Mais comme tout le remue-ménage actuel à Paris semble méprisable quand on voit comment ces anciens mendiants, vagabonds, escrocs, gamins et petits voleurs de la garde mobile que tous les bourgeois traitaient en mars et en avril de bande de brigands capables des actes les plus répréhensibles, de coquins qu'on ne pouvait supporter longtemps, sont maintenant choyés, vantés, récompensés, décorés parce que ces « jeunes héros », ces « enfants de Paris » dont la bravoure est incomparable, qui escaladent les barricades avec le courage le plus brillant, etc., parce que ces étourdis de combattants des barricades de Février tirent maintenant tout aussi étourdiment sur le prolétariat travailleur qu'ils tiraient auparavant sur les soldats, parce qu'ils se sont laissé soudoyer pour massacrer leurs frères à raison de 30 sous par jour ! Honneur à ces vagabonds soudoyés, parce que pour 30 sous par jour ils ont abattu la partie la meilleure, la plus révolutionnaire des ouvriers parisiens !

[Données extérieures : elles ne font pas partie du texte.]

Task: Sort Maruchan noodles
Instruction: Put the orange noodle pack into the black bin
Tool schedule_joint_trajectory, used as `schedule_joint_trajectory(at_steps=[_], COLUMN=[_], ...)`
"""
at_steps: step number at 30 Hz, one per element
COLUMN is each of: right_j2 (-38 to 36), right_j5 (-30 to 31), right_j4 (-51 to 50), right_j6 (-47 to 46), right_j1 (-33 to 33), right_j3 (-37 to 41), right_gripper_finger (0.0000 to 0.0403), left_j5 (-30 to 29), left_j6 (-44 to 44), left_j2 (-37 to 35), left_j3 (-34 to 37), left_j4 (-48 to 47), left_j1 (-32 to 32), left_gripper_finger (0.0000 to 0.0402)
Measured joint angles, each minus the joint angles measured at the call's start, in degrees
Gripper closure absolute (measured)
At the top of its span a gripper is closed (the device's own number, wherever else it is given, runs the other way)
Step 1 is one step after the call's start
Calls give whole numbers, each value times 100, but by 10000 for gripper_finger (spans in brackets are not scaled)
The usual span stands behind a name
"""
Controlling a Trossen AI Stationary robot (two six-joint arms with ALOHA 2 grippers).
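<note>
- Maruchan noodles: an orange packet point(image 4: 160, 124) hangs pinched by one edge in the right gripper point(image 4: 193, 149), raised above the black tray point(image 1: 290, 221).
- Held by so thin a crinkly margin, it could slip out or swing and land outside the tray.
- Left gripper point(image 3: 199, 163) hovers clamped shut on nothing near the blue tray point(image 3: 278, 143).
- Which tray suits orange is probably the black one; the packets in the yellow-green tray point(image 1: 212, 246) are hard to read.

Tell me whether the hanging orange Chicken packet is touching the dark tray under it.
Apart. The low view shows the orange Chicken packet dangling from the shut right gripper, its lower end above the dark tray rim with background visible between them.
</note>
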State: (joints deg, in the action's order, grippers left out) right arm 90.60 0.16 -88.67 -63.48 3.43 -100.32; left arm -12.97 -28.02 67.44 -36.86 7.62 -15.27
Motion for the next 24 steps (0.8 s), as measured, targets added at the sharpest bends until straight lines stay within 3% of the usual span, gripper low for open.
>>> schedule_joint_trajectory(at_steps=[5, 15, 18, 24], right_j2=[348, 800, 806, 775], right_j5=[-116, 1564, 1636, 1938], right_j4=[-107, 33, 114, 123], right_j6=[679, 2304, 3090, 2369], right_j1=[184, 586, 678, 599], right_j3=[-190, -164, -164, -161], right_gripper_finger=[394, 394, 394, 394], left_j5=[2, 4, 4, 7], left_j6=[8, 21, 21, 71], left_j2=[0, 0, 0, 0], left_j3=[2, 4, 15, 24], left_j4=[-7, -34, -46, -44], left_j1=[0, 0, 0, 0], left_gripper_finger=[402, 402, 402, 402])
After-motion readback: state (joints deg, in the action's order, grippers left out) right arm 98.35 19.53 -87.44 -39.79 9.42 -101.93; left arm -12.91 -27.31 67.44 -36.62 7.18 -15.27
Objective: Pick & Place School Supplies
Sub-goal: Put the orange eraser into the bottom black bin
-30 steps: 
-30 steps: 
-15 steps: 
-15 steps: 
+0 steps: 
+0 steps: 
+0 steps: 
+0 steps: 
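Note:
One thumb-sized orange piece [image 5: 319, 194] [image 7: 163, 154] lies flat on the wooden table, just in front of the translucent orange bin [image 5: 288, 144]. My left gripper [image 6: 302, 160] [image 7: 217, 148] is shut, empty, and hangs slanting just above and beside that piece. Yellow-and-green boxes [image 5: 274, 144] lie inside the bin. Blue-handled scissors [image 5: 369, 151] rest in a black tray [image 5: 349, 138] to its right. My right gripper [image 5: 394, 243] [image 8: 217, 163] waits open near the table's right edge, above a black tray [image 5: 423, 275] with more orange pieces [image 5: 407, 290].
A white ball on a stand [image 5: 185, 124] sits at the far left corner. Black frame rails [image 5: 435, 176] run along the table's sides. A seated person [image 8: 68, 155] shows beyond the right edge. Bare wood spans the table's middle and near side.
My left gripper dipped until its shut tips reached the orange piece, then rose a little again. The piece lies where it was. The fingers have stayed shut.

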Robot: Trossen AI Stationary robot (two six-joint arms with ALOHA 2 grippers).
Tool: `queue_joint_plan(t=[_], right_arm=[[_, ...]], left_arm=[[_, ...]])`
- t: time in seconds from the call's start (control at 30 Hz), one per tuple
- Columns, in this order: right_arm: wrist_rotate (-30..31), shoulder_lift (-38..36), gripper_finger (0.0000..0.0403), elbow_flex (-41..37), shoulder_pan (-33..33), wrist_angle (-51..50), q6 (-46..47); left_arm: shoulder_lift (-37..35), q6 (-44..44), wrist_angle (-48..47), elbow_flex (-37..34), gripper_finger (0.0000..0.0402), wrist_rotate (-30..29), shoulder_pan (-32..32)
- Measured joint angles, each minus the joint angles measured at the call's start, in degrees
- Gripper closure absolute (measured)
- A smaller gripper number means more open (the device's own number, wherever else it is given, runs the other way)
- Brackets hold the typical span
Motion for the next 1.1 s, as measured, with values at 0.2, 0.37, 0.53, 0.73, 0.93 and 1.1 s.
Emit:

La bravoure avec laquelle les ouvriers se sont battu est vraiment admirable. Trente à quarante mille ouvriers qui tiennent trois jours entiers contre plus de quatre-vingt mille hommes de troupe et cent mille hommes de garde nationale, contre la mitraille, les obus et les fusées incendiaires, contre la noble expérience guerrière de généraux qui n'ont pas honte d'employer les moyens algériens ! Ils ont été écrasés et, en grande partie, massacrés. On ne rendra pas à leurs morts les honneurs comme aux morts de Juillet et de Février; mais l'histoire assignera une tout autre place aux victimes de la première bataille rangée décisive du prolétariat.